**** GIVEN INFORMATION ****
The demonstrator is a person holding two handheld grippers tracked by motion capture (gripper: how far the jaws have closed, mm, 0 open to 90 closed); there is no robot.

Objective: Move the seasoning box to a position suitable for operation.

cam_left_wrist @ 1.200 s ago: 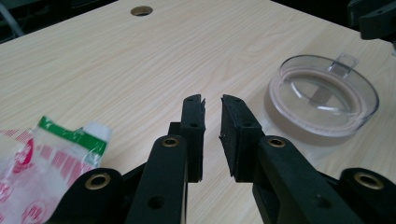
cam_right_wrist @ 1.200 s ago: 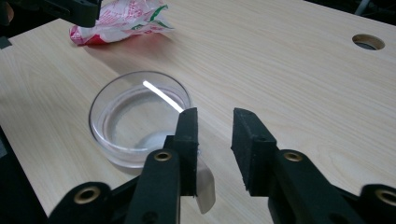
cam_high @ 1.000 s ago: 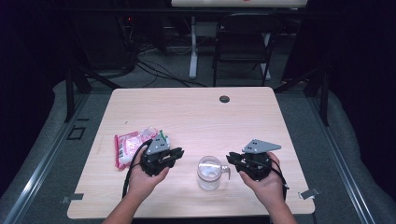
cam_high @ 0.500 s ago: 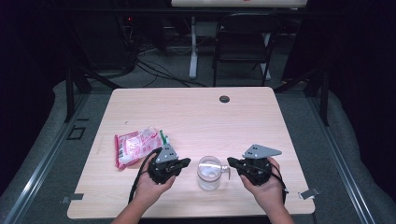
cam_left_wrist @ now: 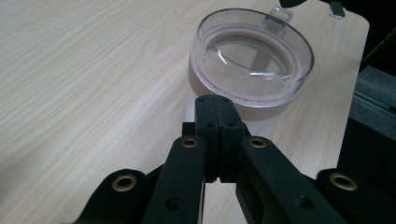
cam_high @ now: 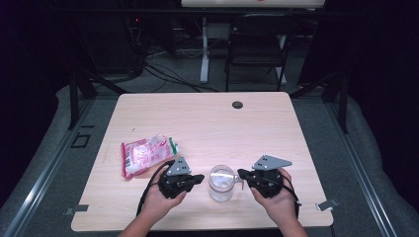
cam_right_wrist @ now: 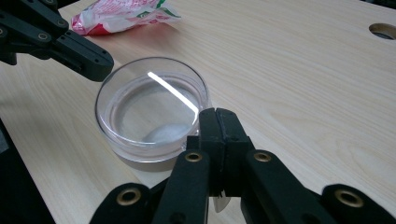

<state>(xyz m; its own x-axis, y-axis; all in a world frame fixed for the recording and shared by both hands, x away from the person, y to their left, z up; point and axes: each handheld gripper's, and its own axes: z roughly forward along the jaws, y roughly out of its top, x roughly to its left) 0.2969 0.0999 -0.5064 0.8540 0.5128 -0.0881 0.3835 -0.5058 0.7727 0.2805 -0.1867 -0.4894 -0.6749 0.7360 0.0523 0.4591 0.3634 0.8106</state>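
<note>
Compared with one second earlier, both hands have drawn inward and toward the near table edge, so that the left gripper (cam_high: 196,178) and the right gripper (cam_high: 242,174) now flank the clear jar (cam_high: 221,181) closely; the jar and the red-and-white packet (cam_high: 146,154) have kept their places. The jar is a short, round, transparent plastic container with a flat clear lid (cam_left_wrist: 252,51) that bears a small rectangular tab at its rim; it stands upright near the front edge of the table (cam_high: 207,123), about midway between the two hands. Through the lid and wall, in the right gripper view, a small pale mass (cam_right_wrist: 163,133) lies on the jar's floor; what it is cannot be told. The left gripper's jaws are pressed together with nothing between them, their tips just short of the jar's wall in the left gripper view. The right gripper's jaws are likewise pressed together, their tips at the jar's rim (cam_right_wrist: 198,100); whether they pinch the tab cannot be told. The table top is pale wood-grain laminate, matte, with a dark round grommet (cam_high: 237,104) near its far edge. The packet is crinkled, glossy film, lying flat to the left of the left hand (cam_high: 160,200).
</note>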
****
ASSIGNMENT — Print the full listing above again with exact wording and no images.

SOLUTION —
The demonstrator is a person holding two handheld grippers tracked by motion capture (gripper: how far the jaws have closed, mm, 0 open to 90 closed); there is no robot.

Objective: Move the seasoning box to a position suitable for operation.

cam_left_wrist @ 1.200 s ago: 
cam_right_wrist @ 1.200 s ago: 
cam_high @ 1.000 s ago: 
cam_high @ 0.500 s ago: 
cam_left_wrist @ now: 
cam_high @ now: 
cam_right_wrist @ now: 

<state>(xyz m; its own x-axis, y-axis; all in a world frame fixed for the recording and shared by both hands, x away from the person, y to their left, z up; point and axes: each handheld gripper's, and its own axes: z roughly forward along the jaws, y roughly out of its top, x roughly to its left) 0.2969 0.0999 -0.5064 0.8540 0.5128 -0.0881 0.3835 -0.5058 0.7727 0.2805 -0.1867 -0.4894 -0.6749 0.7360 0.0523 0.4591 0.3634 0.8106</state>
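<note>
Compared with one second earlier, both hands have drawn inward and toward the near table edge, so that the left gripper (cam_high: 196,178) and the right gripper (cam_high: 242,174) now flank the clear jar (cam_high: 221,181) closely; the jar and the red-and-white packet (cam_high: 146,154) have kept their places. The jar is a short, round, transparent plastic container with a flat clear lid (cam_left_wrist: 252,51) that bears a small rectangular tab at its rim; it stands upright near the front edge of the table (cam_high: 207,123), about midway between the two hands. Through the lid and wall, in the right gripper view, a small pale mass (cam_right_wrist: 163,133) lies on the jar's floor; what it is cannot be told. The left gripper's jaws are pressed together with nothing between them, their tips just short of the jar's wall in the left gripper view. The right gripper's jaws are likewise pressed together, their tips at the jar's rim (cam_right_wrist: 198,100); whether they pinch the tab cannot be told. The table top is pale wood-grain laminate, matte, with a dark round grommet (cam_high: 237,104) near its far edge. The packet is crinkled, glossy film, lying flat to the left of the left hand (cam_high: 160,200).
</note>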

The output requires no further additions.